Commonly known as Cinco de Mayo, this day is mistakenly thought to be Mexican Independence day. However, May 5 is officially known as La Batalla de Puebla (The Battle of Puebla)and commemorates the Mexican victory over the French in 1862. In Puebla, there is a reenactment of the battle and is more of a big tadoo than in the rest of Mexico, but it is an official day off with most, but not all, businesses and schools closed.
There remains quite a bit of ignorance about the holiday. Mexico’s own president, Enrique Pena Nieto, believes the battle to have taken place a mere 20 years ago!
So here’s the lowdown…
When President Benito Juarez defaulted on loans made by France, Britain, and Spain, the European countries sent forces to Veracruz to collect. Britain and Spain came to terms with Mexico and left. France decided to invade.
Six thousand French troops set out to attack Puebla de Los Angeles. Juarez sent 2,000 untrained indigenous and mixed-blood men under the command of General Ignacio Zaragoza.
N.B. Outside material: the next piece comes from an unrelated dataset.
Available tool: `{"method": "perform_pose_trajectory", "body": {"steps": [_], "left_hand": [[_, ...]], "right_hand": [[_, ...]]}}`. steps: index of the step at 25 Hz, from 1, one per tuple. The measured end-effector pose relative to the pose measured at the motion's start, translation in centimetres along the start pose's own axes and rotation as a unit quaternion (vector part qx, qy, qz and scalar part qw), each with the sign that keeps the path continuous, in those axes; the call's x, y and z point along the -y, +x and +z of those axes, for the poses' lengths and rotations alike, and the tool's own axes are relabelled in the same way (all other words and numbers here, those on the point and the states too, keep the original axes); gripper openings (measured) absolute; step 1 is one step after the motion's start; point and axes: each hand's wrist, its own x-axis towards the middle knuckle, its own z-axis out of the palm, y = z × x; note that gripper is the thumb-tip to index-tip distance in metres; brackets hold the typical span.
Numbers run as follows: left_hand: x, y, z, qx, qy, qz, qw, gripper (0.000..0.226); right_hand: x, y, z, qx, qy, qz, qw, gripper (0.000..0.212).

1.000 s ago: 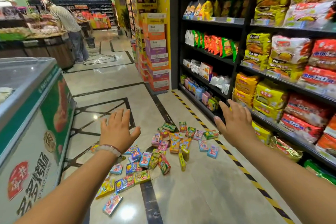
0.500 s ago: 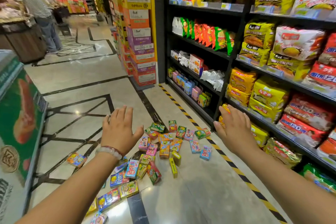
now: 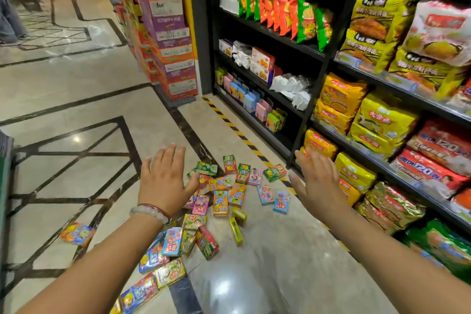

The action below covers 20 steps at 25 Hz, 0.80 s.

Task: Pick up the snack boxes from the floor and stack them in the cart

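None stacked: our left hand [image 3: 165, 181] and right hand [image 3: 318, 186] hover open and empty, boxes [image 3: 220, 202] scattered between and below them; no cart visible.

The snack boxes [image 3: 224, 201] are spread on the floor [image 3: 76, 99], between the left hand [image 3: 163, 181] and the right hand [image 3: 318, 186] and below them. One box [image 3: 76, 233] is set apart, to the left of the left hand. The shelves [image 3: 318, 53] are found to the right of the right hand. Stacked cartons [image 3: 165, 33] are seen far ahead of the left hand.
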Motion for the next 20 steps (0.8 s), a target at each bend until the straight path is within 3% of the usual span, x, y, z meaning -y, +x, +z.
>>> {"method": "perform_pose_trajectory", "body": {"steps": [7, 11, 16, 20], "left_hand": [[0.0, 5.5, 7.2, 0.024, -0.003, -0.035, 0.999, 0.07], [0.7, 7.9, 15.6, 0.034, -0.005, -0.067, 0.997, 0.07], [2.1, 6.5, 33.6, 0.092, -0.031, -0.089, 0.991, 0.071], [3.4, 3.6, 52.0, 0.128, -0.034, -0.044, 0.99, 0.067]], "right_hand": [[-3.0, 6.3, 7.7, 0.015, 0.016, -0.029, 0.999, 0.06], [-5.4, 9.0, 15.9, 0.023, 0.047, -0.069, 0.996, 0.058], [-9.1, 6.3, 34.6, 0.099, 0.083, -0.067, 0.989, 0.055], [-12.4, 2.3, 52.9, 0.124, 0.074, -0.043, 0.989, 0.057]]}}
The French lost nearly 500 soldiers in the attack and retreated. Less than 100 Mexicans were killed.
It wasn’t the end of the invasion, however. France didn’t withdraw its forces for 6 more years. Puebla de Los Angeles was renamed Puebla de Zaragoza after the General who led that rag-tag band to victory but died of typhoid a few months later.
The U.S. has adopted Cinco de Mayo much as it did with St. Patrick’s Day. Most north of the border celebrations are centered around drinking and maracas rather than any real resemblance to traditional Mexican festivities.
Does that really surprise anyone?
President Obama decided to use Cinco de Mayo in 2015 as a platform for his proposed immigration reform. Check out the video clip at:
May is quite the month here in Mexico. Every time you turn around there is another celebration! For other Mexican May holidays see: El Día de Los Trabajadores, Conmemoración del Escuadron de Pelea 201, El Dia de La Santa Cruz y El Dia del Albañil, La Batalla de Puebla, Natalicio de Miguel Hidalgo, El Dia de la Madre, n, Pascua de Pentecostés, El Día del Maestro, and El Dia del Estudiante
Did you know all that about this NOT independence day in Mexico?